(ENTRIES PROVIDED)
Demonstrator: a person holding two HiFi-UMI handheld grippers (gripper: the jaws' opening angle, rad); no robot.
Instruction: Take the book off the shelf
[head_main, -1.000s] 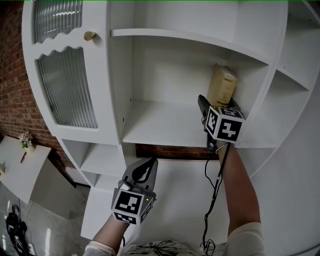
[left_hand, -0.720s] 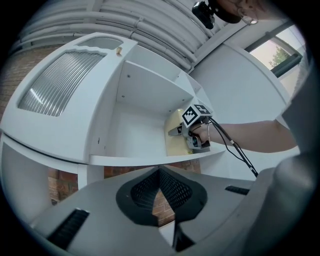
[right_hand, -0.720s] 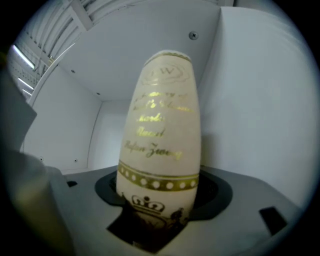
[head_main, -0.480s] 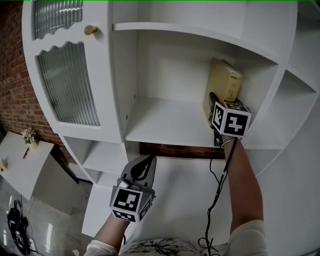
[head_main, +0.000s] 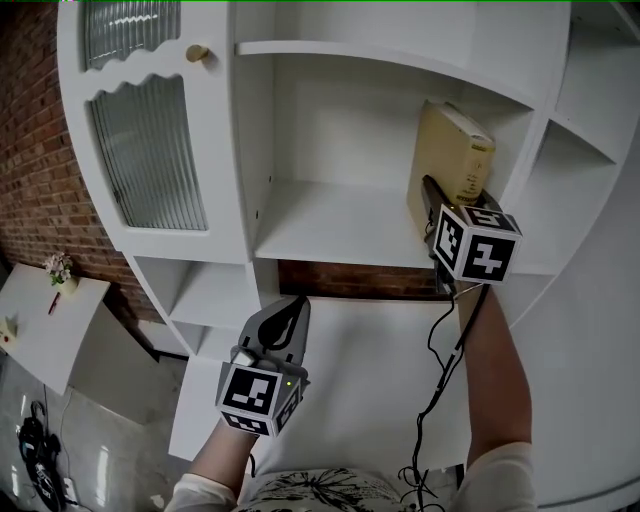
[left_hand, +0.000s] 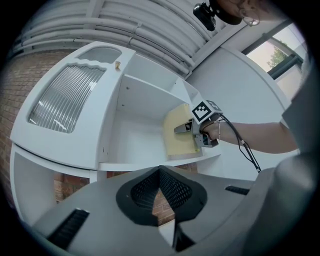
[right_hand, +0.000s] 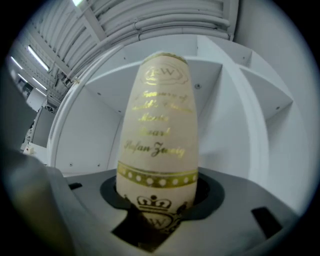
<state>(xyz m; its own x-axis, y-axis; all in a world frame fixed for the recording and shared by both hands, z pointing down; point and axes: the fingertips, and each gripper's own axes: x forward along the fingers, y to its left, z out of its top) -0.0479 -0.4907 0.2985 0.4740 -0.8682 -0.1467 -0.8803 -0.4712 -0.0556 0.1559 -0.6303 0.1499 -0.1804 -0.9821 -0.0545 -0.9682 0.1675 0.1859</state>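
Observation:
A cream book with gold lettering stands at the right end of the white shelf, against the compartment's side wall. My right gripper reaches in at its lower spine. In the right gripper view the spine fills the gap between the jaws, which are closing on it, and the pads touch both covers. The left gripper view shows the same book with the right gripper on it. My left gripper hangs below the shelf, shut and holding nothing.
The white cabinet has a ribbed-glass door with a brass knob on the left and small side compartments below. A brick wall stands behind. A black cable trails along my right arm.
My right gripper has pushed forward onto the book and its jaws have narrowed around the spine. The left gripper has stayed about where it was.

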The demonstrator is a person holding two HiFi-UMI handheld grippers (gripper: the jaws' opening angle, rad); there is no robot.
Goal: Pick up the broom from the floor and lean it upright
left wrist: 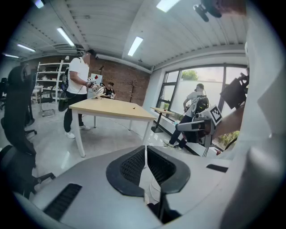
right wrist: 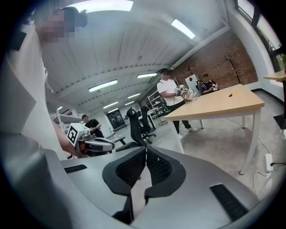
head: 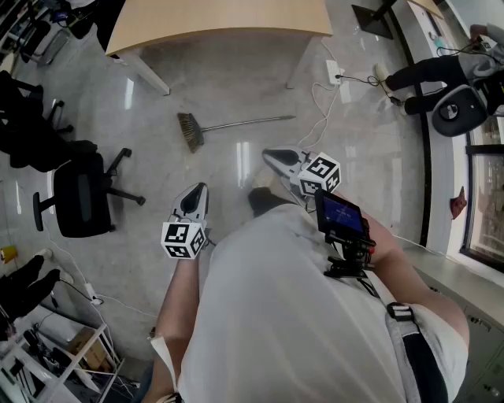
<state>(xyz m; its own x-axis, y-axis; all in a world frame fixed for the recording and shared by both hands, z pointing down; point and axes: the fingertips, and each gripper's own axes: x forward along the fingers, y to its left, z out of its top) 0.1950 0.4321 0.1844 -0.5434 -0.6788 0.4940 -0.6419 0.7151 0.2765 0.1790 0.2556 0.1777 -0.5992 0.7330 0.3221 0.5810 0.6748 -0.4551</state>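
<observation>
The broom lies flat on the pale floor below the wooden table, its bristle head at the left and its thin handle running to the right. My left gripper hangs over the floor short of the bristle head, its jaws shut with nothing between them. My right gripper is held nearer the handle's middle, also apart from it, with its pads meeting at the tip and nothing in them. Neither gripper view shows the broom; the left gripper and the right gripper both look out across the room.
A wooden table stands beyond the broom. A black office chair is at the left, and a power strip with white cables lies right of the handle's end. A seated person is at far right, another person stands by the table.
</observation>
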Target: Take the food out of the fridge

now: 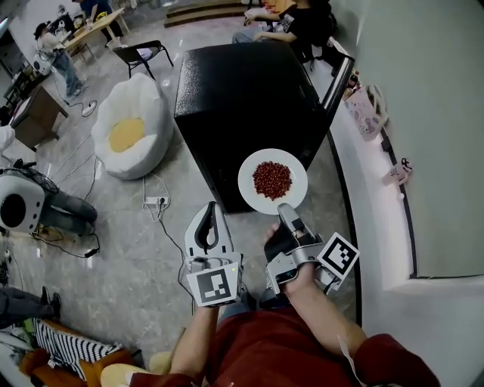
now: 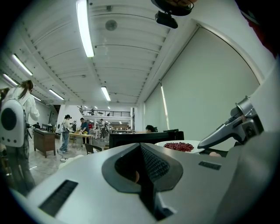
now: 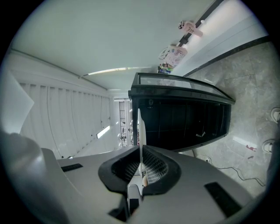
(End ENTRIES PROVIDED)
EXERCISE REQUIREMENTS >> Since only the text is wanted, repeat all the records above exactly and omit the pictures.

RESPONSE TO THE EXERCISE >>
Demonstrator: a person holding two HiFi-UMI handheld grippers (gripper: the jaws' opening angle, rad); no robot.
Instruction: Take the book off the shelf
[head_main, -1.000s] 
[left_hand, -0.720s] 
[right_hand, -0.720s] 
[head_main, -0.480s] 
[head_main, +0.000s] 
[left_hand, +0.000s] 
[right_hand, +0.000s] 
<state>(xyz m; its own x-axis, y-axis; all in a world frame fixed for the recording and shared by both hands, z pointing down; point and axes: the fingertips, and each gripper's own axes: x forward along the fingers, y to its left, z out of its top) -0.0479 -0.4907 0.2985 0.4740 -0.8682 -0.1467 -0.8803 -0.4712 -0.0556 0.1559 -0.6303 0.1499 -0.1804 -0.9821 -0.0545 -0.9682 0.1675 0.1859</state>
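Observation:
A cream book with gold lettering stands at the right end of the white shelf, against the compartment's side wall. My right gripper reaches in at its lower spine. In the right gripper view the spine fills the gap between the jaws, which are closing on it, and the pads touch both covers. The left gripper view shows the same book with the right gripper on it. My left gripper hangs below the shelf, shut and holding nothing.
The white cabinet has a ribbed-glass door with a brass knob on the left and small side compartments below. A brick wall stands behind. A black cable trails along my right arm.
My right gripper has pushed forward onto the book and its jaws have narrowed around the spine. The left gripper has stayed about where it was.
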
The demonstrator is a person holding two HiFi-UMI handheld grippers (gripper: the jaws' opening angle, rad); there is no robot.
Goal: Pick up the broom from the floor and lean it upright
left wrist: 
right wrist: 
head: 
<state>(xyz m; its own x-axis, y-axis; all in a world frame fixed for the recording and shared by both hands, z pointing down; point and axes: the fingertips, and each gripper's own axes: x forward along the fingers, y to its left, z out of its top) 0.1950 0.4321 0.1844 -0.5434 -0.6788 0.4940 -0.6419 0.7151 0.2765 0.1790 0.2556 0.1777 -0.5992 0.7330 0.3221 0.5810 0.6748 -0.4551</state>
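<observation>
The broom lies flat on the pale floor below the wooden table, its bristle head at the left and its thin handle running to the right. My left gripper hangs over the floor short of the bristle head, its jaws shut with nothing between them. My right gripper is held nearer the handle's middle, also apart from it, with its pads meeting at the tip and nothing in them. Neither gripper view shows the broom; the left gripper and the right gripper both look out across the room.
A wooden table stands beyond the broom. A black office chair is at the left, and a power strip with white cables lies right of the handle's end. A seated person is at far right, another person stands by the table.
</observation>
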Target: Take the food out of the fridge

now: 
now: 
now: 

Nothing else remains to be done in this exercise.